Bimbleboo · 05/02/2021 19:49

@Bubbinsmakesthree

Im aware ‘it’s not that hard’. I wasn’t actually justifying me being near any other mums. We aren’t meeting up with anyone whatsoever. I’ve seen no other mums in person since March. (I’m one of the hysterical martyrs apparently)

I do take your point re both being asymptotic etc. That’s interesting to point out and probably quite a good point.

I still feel like people who are letting kids mix freely and justifying it by saying ‘but the adults social distanced’ doesn’t really in any way make it less risky.

If peoples kids are mixing, that’s their households mixing whether the two adults ‘socially distance’ or not.

Snookie00 · 05/02/2021 20:00

@TryingNotToPanicOverCovid. Regardless of how you meant it, it came across as snobby. Insinuating that non-professional non-middle class people aren’t law abiding.

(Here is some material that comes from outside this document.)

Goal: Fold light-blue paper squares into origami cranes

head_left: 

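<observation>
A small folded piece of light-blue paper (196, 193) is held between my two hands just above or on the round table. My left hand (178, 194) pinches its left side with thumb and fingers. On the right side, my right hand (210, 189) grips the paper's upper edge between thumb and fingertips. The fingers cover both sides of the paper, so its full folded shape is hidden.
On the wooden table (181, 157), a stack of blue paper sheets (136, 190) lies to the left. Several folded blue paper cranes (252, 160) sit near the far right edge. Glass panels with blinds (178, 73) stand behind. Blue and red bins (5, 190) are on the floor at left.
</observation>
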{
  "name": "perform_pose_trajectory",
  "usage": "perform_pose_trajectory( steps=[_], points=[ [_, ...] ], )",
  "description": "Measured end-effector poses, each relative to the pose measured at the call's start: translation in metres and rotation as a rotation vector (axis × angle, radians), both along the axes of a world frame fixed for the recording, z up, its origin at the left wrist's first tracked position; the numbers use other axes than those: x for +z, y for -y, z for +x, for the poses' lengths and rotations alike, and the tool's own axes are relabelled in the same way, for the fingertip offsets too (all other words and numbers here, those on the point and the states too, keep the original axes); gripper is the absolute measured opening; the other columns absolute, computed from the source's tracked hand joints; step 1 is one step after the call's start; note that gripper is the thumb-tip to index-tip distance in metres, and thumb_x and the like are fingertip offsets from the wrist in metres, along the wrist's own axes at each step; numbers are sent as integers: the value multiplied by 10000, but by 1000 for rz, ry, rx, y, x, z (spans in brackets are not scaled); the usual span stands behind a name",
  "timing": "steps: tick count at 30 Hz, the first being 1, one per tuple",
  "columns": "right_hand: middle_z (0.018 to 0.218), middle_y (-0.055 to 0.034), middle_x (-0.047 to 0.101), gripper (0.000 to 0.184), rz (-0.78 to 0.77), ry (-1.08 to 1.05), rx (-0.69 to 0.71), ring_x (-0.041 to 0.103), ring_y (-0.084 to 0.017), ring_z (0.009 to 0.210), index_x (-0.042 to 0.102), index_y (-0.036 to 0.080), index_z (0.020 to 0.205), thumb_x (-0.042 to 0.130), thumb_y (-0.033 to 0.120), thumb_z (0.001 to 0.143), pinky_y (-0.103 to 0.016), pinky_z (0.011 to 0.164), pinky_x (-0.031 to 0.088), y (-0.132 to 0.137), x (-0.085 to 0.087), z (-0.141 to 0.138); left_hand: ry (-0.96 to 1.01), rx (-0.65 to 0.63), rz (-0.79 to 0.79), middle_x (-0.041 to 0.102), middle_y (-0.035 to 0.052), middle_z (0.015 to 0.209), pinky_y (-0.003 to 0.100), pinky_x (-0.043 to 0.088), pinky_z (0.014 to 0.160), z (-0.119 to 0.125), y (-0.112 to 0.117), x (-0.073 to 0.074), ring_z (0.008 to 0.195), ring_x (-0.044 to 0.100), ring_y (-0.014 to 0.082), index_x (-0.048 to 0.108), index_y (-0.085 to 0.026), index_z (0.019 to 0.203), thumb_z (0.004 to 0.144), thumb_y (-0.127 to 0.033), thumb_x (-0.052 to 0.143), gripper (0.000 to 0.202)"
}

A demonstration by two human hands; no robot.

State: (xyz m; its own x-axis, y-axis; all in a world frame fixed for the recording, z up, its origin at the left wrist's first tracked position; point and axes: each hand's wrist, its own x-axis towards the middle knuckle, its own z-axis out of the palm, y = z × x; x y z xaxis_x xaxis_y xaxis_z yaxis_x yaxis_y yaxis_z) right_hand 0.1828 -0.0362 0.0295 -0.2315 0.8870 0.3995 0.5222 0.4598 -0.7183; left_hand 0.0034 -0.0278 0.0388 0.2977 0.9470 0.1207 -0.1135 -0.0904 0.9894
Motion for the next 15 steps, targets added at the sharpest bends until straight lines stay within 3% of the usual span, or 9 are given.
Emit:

And some of your middle class friends probably are flexing the rules. I don’t mean house parties etc but small things which make their and their kids lives easier. They won’t tell you about it as you seem to be taking this super seriously and they’ll probably fear being shunned from your group of middle class law abiding professionals.

TryingNotToPanicOverCovid · 05/02/2021 20:01

Not at all snobby. Just phrased badly. Apologies.

TryingNotToPanicOverCovid · 05/02/2021 20:02

I simply meant I assumed my background to be similar to those on here. My income certainly isn't 🤣.